I believe none of the crap matters much, and certainly not the power cords and fuses.
But I may be a robot, and I believe that I am passing the Turing test. |
"When making changes or adding things to your system, what makes the bigger difference in sound quality on preamp‘s and power amps? Interconnects, speaker cables, power cords, or fuses?"
This possibly could have been phrased more clearly, but I think the OP meant that *of the options listed*, what makes the bigger difference.
"And while power cords may make the biggest first impression, it is usually the last cable you replace, something like a mis-matched ethernet cable, an interconnect or a power cord going to something you don’t think matters, it is almost always the last cable that is perceived as making the single biggest difference when that cable completes the loom."

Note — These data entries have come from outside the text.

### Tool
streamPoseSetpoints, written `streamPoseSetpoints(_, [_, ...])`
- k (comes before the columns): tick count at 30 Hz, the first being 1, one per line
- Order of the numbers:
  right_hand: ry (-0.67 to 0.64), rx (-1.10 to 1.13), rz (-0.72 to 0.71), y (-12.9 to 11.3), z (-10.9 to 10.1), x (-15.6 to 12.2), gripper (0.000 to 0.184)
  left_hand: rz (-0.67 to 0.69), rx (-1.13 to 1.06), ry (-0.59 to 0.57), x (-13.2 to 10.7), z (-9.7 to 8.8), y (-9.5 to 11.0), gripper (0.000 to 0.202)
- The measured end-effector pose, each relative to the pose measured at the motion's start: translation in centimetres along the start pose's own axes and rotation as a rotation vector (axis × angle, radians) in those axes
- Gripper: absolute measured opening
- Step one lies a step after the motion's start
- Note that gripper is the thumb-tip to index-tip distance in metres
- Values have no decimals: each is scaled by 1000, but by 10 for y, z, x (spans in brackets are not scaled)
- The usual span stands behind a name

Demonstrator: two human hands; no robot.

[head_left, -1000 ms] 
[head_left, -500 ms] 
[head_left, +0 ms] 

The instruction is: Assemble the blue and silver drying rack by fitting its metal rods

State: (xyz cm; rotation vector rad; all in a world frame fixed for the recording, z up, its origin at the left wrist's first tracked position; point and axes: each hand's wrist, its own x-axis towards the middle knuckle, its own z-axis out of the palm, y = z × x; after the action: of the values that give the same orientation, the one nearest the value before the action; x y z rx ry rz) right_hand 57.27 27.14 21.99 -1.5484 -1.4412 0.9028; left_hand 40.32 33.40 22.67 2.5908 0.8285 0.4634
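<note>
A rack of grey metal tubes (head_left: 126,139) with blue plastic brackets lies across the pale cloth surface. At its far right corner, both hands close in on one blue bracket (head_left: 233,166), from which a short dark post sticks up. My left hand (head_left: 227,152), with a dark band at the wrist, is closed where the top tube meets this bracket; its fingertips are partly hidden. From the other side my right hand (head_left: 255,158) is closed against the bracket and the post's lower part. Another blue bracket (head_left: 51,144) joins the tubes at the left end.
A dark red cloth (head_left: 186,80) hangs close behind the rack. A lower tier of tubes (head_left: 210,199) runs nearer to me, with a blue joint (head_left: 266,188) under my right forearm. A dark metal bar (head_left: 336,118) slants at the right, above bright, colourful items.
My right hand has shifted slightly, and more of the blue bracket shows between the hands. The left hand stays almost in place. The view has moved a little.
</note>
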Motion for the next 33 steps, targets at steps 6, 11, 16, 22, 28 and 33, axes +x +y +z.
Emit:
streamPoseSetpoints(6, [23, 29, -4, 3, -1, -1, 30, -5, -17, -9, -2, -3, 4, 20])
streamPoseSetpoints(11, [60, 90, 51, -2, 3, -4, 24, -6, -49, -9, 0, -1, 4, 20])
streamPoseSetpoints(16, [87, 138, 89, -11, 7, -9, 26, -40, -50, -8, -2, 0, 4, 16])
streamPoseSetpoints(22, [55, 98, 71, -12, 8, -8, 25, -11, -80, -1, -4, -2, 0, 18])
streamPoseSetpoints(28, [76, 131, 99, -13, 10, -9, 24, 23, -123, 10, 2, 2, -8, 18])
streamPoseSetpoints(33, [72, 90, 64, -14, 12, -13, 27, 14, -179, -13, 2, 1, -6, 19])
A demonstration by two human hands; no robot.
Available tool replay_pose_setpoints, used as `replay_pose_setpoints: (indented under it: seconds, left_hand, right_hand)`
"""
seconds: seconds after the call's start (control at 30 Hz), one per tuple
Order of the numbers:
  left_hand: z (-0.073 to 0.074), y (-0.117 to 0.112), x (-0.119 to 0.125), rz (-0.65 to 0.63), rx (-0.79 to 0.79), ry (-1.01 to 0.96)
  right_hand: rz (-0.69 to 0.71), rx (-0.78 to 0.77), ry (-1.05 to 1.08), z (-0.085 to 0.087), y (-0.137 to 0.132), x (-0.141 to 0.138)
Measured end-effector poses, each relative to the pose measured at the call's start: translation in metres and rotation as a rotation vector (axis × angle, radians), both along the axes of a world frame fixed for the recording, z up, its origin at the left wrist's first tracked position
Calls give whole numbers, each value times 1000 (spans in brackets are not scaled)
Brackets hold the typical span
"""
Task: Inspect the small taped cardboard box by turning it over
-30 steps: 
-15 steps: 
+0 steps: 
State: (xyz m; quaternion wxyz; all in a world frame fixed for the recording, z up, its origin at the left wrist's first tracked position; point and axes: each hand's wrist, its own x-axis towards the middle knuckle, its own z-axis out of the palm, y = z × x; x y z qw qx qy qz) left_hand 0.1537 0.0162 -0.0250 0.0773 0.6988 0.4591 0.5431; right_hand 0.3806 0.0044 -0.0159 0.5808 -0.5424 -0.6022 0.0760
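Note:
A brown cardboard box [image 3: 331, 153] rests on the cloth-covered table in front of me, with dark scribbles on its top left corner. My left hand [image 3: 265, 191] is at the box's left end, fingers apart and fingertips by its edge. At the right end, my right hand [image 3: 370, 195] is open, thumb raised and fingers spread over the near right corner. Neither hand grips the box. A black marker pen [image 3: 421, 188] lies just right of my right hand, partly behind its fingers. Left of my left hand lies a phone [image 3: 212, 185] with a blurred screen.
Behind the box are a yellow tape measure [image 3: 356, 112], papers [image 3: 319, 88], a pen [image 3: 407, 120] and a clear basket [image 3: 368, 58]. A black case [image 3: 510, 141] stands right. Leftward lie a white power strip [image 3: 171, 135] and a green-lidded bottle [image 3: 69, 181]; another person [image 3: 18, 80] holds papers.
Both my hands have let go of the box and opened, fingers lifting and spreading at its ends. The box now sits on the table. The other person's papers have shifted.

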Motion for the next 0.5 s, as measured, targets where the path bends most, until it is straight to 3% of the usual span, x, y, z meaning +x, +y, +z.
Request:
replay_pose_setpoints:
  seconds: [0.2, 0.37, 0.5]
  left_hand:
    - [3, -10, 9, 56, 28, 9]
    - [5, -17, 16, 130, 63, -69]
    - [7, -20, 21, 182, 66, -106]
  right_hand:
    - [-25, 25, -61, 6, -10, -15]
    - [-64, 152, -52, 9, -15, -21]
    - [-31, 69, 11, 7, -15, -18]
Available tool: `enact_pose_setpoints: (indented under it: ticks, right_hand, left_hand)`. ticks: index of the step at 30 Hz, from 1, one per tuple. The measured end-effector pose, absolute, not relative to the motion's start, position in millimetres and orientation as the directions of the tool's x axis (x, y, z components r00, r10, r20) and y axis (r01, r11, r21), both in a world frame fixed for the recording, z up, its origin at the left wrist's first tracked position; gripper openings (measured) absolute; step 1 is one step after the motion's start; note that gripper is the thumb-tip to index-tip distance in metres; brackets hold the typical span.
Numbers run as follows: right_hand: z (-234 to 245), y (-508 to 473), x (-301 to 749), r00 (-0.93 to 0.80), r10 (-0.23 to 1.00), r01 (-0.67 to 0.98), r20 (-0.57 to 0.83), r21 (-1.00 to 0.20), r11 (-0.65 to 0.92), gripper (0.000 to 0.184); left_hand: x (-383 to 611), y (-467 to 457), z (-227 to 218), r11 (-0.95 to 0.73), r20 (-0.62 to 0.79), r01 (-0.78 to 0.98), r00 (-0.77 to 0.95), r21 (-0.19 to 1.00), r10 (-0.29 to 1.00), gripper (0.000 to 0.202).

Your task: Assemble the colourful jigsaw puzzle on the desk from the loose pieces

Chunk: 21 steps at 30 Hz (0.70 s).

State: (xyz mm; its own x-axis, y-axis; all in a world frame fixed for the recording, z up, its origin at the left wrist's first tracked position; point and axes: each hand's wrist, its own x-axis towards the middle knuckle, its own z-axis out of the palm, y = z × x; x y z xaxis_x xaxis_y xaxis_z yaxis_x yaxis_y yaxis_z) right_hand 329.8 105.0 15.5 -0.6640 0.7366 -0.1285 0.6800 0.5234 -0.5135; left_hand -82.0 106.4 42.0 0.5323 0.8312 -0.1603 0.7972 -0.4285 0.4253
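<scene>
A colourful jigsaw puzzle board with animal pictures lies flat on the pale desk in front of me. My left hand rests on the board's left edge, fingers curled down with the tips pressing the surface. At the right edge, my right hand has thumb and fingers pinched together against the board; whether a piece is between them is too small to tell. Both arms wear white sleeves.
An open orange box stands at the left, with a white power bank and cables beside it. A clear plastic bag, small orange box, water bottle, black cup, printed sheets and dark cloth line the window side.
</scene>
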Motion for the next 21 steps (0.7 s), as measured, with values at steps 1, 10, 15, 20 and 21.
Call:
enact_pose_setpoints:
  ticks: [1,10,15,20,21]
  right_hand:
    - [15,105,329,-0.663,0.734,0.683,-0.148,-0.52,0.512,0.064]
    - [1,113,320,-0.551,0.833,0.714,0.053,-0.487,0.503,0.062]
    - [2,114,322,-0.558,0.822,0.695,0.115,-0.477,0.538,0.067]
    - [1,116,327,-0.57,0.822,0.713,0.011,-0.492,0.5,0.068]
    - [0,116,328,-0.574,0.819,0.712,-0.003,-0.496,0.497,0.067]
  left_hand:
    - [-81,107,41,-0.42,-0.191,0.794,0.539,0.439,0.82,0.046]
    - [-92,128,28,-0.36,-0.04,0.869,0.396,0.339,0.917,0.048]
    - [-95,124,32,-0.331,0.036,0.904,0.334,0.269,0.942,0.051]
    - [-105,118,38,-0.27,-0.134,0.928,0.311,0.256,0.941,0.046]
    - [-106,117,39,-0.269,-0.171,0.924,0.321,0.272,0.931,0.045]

I think that this is the answer. In a highly tweaked system, it's the last thing you do that seems most significant, because all the previous improvements allow the most recent to perform at its best. Whichever order you upgrade your cables and fuses, the last one done seems most impressive. Or at least that's been my experience. |
It seems that this thread has brought out some important aspects about pursuing high end sound. Lots of things matter. The breath shows how everything matters… since individual experiences are so widely distributed. It also shows one of the reasons it is such an intriguing pursuit… you can continuously improve your system by working on the finer points. Speaker placement, room treatment, power cords, cable elevators… etc. I completely upgraded my system about a two years ago. Just plunking down new components each created a “wow” moment. I enjoyed every minute as the component broke in. Then after some time, I would actively make a change… new interconnect or, power cord. One by one interconnects as the first confirmed my views. I was lazy. I didn’t get around to fiddling with speaker toe-in for over a year. My speakers were known to disappear… voila, they disappeared, soundstage increased greatly. Most other pursuits don’t offer such opportunity for improvement. While the character of my system has not changed a bit since I established the major components… the details of imaging, detail, soundstage… have improved dramatically.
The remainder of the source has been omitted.